This works until the midway point, but I suspect Oniyazu wrote himself into a corner. Even with Ryouma's backstory, there's no particular reason he would win at a game of chance and bluffing, especially against less morally upright opponents. Oniyazu does a bait-and-switch in a rather clumsily executed perspective switch. Suddenly Ryouma is a fearsome, no-holds-barred tactician and readers are instead placed in two other characters' shoes in hopes of defeating him. The gambling and strategy aspects are probably the most interesting part of the story and Oniyazu does a decent job of explaining the strategy process without bogging the overall narrative down or making it too complicated.

It's the manga's over-the-top “edgy” aspects that bring this volume down to the bottom.

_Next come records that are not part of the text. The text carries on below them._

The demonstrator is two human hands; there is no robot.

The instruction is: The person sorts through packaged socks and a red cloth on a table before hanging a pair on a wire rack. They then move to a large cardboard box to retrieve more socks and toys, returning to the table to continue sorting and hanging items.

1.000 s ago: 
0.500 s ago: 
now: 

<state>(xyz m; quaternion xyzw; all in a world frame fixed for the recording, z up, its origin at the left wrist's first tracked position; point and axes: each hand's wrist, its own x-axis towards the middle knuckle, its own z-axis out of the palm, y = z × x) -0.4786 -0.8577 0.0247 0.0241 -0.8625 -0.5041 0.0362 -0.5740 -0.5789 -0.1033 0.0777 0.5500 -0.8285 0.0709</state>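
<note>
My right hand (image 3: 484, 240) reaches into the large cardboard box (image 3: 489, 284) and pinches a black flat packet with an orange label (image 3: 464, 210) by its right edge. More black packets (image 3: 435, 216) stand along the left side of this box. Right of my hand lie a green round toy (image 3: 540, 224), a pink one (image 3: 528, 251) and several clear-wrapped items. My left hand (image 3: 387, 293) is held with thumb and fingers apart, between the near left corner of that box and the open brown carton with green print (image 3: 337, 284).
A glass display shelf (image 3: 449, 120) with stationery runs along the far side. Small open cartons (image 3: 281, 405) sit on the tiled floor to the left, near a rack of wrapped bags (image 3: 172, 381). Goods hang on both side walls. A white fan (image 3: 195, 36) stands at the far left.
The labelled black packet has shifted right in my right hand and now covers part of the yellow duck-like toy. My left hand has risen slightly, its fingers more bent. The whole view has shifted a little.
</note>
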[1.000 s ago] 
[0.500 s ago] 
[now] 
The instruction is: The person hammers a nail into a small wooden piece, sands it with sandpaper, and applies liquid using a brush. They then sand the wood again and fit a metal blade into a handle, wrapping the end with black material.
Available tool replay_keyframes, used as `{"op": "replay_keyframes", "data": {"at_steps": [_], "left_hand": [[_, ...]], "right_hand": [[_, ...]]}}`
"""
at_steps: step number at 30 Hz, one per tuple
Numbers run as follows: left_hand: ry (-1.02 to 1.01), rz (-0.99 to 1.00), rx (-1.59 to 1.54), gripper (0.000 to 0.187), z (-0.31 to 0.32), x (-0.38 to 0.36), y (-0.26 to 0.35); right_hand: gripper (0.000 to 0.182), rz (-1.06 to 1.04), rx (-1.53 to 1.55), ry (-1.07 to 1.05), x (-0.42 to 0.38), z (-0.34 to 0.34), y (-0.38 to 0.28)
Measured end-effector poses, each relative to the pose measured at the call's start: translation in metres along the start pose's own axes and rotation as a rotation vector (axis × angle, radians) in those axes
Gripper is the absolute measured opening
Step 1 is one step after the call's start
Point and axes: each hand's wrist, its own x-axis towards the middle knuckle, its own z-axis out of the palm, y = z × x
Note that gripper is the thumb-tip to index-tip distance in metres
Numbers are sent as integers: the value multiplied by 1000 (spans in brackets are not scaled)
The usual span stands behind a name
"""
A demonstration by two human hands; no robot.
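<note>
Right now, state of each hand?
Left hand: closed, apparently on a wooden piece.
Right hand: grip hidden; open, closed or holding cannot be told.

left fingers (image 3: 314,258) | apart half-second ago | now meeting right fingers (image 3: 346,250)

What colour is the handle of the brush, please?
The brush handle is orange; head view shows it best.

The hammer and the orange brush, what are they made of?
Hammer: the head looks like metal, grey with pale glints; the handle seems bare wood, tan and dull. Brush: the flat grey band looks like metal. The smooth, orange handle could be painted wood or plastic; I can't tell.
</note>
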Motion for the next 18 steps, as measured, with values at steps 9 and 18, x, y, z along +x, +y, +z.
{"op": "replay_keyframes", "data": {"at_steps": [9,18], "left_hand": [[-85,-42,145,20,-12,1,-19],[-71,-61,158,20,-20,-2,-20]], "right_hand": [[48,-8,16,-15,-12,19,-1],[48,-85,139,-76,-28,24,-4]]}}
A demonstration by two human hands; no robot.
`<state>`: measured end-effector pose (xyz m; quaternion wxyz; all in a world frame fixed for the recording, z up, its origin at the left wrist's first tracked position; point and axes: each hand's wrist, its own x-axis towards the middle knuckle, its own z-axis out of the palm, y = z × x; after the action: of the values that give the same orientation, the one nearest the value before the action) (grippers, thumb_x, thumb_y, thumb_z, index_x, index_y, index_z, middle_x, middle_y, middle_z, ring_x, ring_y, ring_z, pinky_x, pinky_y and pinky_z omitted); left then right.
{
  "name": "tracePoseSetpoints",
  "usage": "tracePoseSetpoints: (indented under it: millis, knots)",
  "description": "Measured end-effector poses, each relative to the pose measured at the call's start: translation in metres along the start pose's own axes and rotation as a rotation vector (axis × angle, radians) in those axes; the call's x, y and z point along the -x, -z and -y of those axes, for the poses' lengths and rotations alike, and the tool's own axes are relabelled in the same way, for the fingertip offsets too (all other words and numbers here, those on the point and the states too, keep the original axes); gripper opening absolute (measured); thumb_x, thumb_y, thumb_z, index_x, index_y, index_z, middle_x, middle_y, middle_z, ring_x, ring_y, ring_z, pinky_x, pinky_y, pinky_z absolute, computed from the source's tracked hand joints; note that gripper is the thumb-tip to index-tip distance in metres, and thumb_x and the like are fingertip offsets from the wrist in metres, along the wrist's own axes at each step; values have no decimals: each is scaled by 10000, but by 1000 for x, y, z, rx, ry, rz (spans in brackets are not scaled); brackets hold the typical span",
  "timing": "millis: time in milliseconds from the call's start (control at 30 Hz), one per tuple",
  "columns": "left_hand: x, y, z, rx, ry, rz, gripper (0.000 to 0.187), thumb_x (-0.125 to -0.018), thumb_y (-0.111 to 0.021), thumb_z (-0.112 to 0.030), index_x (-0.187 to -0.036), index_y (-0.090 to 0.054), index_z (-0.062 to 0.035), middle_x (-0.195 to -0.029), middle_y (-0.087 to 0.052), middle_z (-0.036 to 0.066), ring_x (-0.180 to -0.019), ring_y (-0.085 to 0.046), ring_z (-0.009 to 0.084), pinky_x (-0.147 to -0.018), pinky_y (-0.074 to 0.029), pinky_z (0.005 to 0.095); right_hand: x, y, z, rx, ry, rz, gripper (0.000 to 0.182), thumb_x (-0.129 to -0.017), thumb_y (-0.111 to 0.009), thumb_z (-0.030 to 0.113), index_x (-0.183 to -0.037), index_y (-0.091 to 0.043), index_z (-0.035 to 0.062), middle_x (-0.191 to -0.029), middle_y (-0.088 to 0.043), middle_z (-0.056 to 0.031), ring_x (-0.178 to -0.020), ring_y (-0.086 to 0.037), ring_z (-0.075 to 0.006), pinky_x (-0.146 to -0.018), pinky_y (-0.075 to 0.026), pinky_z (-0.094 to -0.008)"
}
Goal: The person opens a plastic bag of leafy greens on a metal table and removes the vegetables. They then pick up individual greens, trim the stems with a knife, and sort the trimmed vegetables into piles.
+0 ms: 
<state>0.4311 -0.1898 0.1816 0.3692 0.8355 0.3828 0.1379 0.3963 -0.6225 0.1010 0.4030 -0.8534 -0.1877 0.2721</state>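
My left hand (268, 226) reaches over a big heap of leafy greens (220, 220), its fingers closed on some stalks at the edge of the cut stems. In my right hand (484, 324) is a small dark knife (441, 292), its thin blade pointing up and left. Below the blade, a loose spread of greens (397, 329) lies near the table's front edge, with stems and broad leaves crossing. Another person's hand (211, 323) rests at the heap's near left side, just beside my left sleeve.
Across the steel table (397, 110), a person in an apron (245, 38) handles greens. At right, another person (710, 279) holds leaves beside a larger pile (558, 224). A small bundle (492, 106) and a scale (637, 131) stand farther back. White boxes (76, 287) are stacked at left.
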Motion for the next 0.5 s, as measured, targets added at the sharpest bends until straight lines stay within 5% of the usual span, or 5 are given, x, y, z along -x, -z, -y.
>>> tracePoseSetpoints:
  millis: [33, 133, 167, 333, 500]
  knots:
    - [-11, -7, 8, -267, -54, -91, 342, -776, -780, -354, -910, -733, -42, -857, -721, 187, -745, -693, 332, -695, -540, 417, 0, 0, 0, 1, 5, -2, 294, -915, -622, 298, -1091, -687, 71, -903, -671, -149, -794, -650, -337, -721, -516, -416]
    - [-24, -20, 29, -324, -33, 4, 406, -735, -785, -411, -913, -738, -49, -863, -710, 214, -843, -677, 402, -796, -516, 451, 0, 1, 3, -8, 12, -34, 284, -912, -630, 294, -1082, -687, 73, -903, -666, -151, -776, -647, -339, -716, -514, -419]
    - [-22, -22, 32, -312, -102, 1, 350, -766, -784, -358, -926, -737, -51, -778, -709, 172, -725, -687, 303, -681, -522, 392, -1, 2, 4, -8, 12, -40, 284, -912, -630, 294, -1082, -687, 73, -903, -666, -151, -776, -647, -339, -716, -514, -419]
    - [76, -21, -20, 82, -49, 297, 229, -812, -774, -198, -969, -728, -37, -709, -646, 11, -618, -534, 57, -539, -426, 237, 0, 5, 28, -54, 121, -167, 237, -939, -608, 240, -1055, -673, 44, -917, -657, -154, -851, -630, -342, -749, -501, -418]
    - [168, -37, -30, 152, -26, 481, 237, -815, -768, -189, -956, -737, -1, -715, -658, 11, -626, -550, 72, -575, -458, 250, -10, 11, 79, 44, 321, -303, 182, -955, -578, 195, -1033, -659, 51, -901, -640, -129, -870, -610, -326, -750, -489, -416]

I'm not adverse to whodunnit death games starring a cast of irredeemable crooks. It's the marriage of violence and titillation that I find unappealing and it's definitely presented as a selling point here. Characters wet themselves in horror while Kroel becomes visibly aroused in each masochistic event. About 11 pages are spent solely on the detailed torture of a character having each of her fingers removed. Guts and gore abound with Kroel's sexual posing ever present in the background.

This combo is a no-go for me. Pair it with each character's slowly revealed tragic back story and this all feels like desperate attempt to shock the audience for little reason than it can.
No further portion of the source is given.